Leonard SS; Wang S; Zang L; Castranova V; Vallyathan V; Shi X
J Environ Pathol Toxicol Oncol 2000 Jan; 19(1-2):49-60
Electron spin resonance (ESR) spin trapping measurements provide evidence for the generation of hydroxyl radicals (OH) in the reduction of Cr(VI) by glutathione reductase (GSSG-R) in the presence of NADPH as a cofactor. Catalase inhibited the OH generation, while the addition of H2O2 enhanced it, indicating that the OH radical generation involves a Fenton-like reaction. The metal chelator, deferoxamine, inhibited the OH generation with a concomitant generation of a deferoxamine nitroxide radical. EDTA and 1,10-phenanthroline also inhibited the OH generation. Experiments performed under argon atmosphere decreased the yield of the OH formation, showing that molecular oxygen plays a critical role.

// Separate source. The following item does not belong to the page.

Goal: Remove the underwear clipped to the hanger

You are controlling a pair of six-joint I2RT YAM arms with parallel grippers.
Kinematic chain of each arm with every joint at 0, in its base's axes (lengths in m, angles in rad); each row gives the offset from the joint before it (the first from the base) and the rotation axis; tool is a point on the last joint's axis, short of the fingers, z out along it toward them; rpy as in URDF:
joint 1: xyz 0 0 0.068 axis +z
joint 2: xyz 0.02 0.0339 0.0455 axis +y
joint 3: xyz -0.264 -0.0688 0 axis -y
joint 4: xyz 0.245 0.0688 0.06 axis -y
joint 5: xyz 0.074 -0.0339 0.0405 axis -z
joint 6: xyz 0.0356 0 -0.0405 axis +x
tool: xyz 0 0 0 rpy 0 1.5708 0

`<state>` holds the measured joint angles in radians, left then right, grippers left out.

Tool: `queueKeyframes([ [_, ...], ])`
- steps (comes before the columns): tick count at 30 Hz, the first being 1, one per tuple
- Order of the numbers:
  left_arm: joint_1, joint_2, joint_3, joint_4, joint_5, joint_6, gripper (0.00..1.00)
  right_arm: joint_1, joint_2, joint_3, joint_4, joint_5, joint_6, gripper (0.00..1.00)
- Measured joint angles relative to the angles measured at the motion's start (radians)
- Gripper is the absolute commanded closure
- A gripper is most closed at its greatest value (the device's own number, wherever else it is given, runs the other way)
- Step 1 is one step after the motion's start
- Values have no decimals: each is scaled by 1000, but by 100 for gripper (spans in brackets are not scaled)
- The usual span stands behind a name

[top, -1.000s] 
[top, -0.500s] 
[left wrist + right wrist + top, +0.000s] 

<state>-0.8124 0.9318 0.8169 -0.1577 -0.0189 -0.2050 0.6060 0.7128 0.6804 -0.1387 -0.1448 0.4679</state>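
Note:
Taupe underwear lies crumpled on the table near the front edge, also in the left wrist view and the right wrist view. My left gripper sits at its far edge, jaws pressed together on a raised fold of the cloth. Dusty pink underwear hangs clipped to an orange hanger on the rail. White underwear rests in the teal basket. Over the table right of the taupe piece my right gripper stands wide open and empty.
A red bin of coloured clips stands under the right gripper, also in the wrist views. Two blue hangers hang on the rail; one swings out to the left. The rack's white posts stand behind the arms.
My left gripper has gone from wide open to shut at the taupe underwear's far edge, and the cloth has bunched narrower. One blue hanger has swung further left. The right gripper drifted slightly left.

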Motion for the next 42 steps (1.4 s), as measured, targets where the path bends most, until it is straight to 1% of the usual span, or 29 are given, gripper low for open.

ESR spin trapping and measurements of fluorescence change of scopoletin in the presence of horseradish peroxidase show that reduction of Cr(VI) by GSSG-R/NADPH generates superoxide anion radicals (O2-) as well as H2O2. It can be concluded that OH radical is generated by the reaction of H2O2 with Cr(V), which is produced by enzymatic one-electron reduction of Cr(VI). H2O2 is produced by the reduction of molecular oxygen via OH- as an intermediate. The OH radicals generated by these reactions are capable of causing DNA strand breaks, which can be inhibited by catalase, formate, and experiments performed under argon.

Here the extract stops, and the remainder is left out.